İlk basımı 1960’ların başında Arapça olarak, Dünya ahbabtuha (O Sevdiğim Dünya) adıyla yayınlandı. Okullarda ders kitabı olarak okutuldu. 1917-57 yılları dönemini kapsayan ilk basımına ilginin yoğun olmasından dolayı baskısı kısa zamanda tükendi. 1957-77 yıllarını kapsayan ikinci kitap ise 1982 yılında Wadad M. Cortas’ın ölümünden sonra yayınlanabildi. İngilizce olarak A World I Loved, The Story of an Arab Woman adıyla 2009’da basılan eser Gamze Varım tarafından 2010 yılında Türkçe tercüme edilmiş ve Metis Yayınları tarafından neşredilmiştir.

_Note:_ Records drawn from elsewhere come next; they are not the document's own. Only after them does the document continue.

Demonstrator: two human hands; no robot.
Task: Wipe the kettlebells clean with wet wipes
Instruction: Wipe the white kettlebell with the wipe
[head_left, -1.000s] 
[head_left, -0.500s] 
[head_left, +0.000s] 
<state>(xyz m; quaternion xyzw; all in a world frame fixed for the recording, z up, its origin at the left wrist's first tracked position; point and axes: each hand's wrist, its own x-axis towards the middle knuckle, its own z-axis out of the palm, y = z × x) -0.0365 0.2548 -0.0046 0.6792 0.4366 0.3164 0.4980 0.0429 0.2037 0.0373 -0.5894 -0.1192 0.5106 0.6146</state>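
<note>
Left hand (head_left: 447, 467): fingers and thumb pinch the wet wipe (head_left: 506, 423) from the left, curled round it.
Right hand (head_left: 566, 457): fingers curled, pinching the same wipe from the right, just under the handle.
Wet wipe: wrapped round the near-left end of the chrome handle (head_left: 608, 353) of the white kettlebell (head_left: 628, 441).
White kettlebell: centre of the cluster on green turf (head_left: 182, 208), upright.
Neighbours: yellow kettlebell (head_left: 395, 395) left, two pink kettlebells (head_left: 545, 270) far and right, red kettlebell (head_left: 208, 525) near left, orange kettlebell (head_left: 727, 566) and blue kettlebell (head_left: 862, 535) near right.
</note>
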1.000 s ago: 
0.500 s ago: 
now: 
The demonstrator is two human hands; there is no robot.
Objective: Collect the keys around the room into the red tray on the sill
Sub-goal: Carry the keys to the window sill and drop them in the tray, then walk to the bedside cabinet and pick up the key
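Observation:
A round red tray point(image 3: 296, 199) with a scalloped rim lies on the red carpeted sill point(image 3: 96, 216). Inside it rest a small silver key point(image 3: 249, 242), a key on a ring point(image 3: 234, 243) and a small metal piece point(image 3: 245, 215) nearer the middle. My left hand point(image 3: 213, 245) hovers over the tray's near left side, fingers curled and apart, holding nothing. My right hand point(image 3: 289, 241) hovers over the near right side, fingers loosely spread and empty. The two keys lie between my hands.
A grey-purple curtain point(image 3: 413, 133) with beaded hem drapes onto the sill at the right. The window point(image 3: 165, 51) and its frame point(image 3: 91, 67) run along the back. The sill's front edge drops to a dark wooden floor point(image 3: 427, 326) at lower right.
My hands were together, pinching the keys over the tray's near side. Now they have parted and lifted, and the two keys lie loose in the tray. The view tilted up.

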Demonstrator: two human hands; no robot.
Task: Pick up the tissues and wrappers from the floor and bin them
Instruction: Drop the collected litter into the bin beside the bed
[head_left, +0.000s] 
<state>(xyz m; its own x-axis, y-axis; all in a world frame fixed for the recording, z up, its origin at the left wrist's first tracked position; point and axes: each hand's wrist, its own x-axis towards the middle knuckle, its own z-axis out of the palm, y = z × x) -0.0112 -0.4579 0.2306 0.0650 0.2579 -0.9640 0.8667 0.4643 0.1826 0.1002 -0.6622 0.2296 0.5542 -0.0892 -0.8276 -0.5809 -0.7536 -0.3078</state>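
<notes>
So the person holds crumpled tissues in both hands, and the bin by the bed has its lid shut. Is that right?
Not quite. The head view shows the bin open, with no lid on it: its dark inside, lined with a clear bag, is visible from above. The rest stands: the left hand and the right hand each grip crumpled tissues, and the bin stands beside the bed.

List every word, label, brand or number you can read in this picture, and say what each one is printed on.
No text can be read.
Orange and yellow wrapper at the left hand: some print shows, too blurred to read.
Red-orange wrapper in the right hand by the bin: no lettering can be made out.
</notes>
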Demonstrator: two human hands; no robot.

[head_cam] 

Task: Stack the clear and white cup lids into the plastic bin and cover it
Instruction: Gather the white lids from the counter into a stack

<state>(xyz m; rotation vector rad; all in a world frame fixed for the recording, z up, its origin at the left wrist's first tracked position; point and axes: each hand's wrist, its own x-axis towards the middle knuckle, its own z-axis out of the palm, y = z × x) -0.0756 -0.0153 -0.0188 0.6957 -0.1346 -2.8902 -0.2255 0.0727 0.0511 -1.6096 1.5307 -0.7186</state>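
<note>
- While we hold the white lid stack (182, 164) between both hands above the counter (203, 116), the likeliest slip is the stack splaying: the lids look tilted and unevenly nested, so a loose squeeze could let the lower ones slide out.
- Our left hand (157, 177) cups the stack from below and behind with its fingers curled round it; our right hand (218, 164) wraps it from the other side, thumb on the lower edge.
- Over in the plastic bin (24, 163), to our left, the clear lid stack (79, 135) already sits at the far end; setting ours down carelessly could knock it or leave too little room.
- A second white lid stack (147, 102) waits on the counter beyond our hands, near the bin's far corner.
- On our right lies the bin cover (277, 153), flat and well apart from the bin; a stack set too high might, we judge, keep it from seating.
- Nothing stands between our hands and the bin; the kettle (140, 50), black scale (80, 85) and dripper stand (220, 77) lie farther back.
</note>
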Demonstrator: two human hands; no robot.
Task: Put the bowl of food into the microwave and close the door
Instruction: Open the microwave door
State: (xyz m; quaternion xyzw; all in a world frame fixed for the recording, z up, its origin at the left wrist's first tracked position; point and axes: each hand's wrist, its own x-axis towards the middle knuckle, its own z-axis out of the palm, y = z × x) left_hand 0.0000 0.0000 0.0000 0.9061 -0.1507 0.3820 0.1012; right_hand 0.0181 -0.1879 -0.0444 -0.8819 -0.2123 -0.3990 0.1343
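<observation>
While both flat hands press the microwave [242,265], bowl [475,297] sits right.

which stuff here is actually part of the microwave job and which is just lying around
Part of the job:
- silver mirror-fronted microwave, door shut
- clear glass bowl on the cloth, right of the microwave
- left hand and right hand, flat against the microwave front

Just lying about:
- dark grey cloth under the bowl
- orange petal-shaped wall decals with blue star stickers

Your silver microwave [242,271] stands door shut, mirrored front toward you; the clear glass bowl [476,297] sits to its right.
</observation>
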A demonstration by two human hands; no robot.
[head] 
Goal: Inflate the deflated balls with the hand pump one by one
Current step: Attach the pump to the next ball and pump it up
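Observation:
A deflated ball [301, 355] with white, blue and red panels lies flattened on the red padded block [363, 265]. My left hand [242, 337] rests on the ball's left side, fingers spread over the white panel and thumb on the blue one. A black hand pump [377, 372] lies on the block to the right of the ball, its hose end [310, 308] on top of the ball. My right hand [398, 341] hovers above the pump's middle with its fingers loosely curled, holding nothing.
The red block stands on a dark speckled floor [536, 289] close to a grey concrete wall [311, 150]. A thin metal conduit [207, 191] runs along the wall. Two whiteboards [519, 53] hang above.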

Kitabın kapak fotoğrafında Emile ve Wadad Cortas, çocukları Nedim, Remzi ve Mariam’ın bulunduğu aile fotoğrafı bulunmaktadır.

Cortas, varlıklı, bilinçli ve sağduyulu bir ailede büyümüş olmasından dolayı Ortadoğu’nun tarihini çok iyi bilen ve aktarabilen bir kişidir. Lübnan’da kadınların okuması, çalışması ve faaliyetlerde bulunması için de çalışmıştır. Beyrut’ta savaşa rağmen eğitimin devam ettiği, sosyal hayatın durmadığı kitapta yer alan aile albümünden de anlaşılmaktadır. Hem ailesi hem de kendisi eğitime önem vererek kadının sosyal hayatta aktif olması için özveriyle çalışmışlardır. Öyle ki Özel Ehliyâ Kız Okulu’nun müdiresi olarak görev yaptığı okulda elçilerin, diplomatların ve diğer memur ailelerin çocuklarının da kaydının olması okulun önemini arttırmaktadır. Okulun öğrencileriyle çekilmiş hatıra fotoğraflarını da kitabın içerisinde görmek mümkündür.

Wadad M. Cortas’ın bu otobiyografik kitabı savaş günlüğü olarak da düşünülebilir. Savaşın insanlar üzerindeki etkisi, gündelik hayata yansımaları, liderler ve emperyalist devletlerin politikalarını birinci ağızdan okuyabilirsiniz. Kitapta, yaşananları radyodan takip eden yaşlıların korku ve huzursuzluğunun torunlarına nasıl miras kaldığına şahit olursunuz.

Cortas’a göre savaşlar, Batı’nın Arapları kandırdığı düşüncesini de ispatlıyordu. Ancak çoğu kişinin hâlâ özgürlük vaadine inanıyor oluşunu da şu şekilde belirtilmektedir. “Ne yazık ki, Batı’yı korkutacak bir Atatürk’ümüz yok bizim.”

1917 yılında Balfour Bildirisi’nin yayınlanmasından sonra hayal kırıklığına uğrayan Wadad M. Cortas’ın babasına ait sözlerdir bunlar. Her seçimden sonra yönetime gelecek olan başkanın Batı’ya karşı dik ve kalıcı barışı sağlayacağına inanmak istiyorlardı. Fakat büyük bir tecrübeye sahip olan Wadad M. Cortas ümitsiz bir şekilde şu soruları soruyordu: “Bizim kuşağımız insanları birbirlerine yaklaştırmayı başaramadı. Yeni kuşak bizden daha akıllı çıkar mı acaba? Güçlü ülkeler kanayan yaralarımızı sarmamıza izin vermeyecek mi? İsrail’in her istediğini yapmaya devam etmesine izin mi verilecek? Gençlerimiz bağnazlıktan kurtulup atalarımızın yurdunu dürüst bir emeğin alın teriyle yeniden inşa edebilecek mi? Bir gün adalete kavuşacaklar mı?”

Edward W. Said, 1979 yılında Wadam M. Cortas’ı ziyarete gittiğinde Cortas ona kaleme aldığı otobiyografisinin el yazmasını verip yayıncı bulması için ricada bulunmuştu. Felç kalmadan önce kitabını doğrudan İngilizce yazarak Batı’ya Filistin’in sorunlarından bahsetmek niyetindeydi. Kitabını büyük ölçüde bilinmeyen tarihe tanıklık olması amacıyla yazdığını düşünüyordu. Hayatının son zamanlarında felç olan ve savaşta da bunalan Cortas, uyku esnasında vefat etmişti. Arkasında ise Ortadoğu’nun en çalkantılı bölgesi olan Filistin’e dair yazdıklarını bırakmıştı.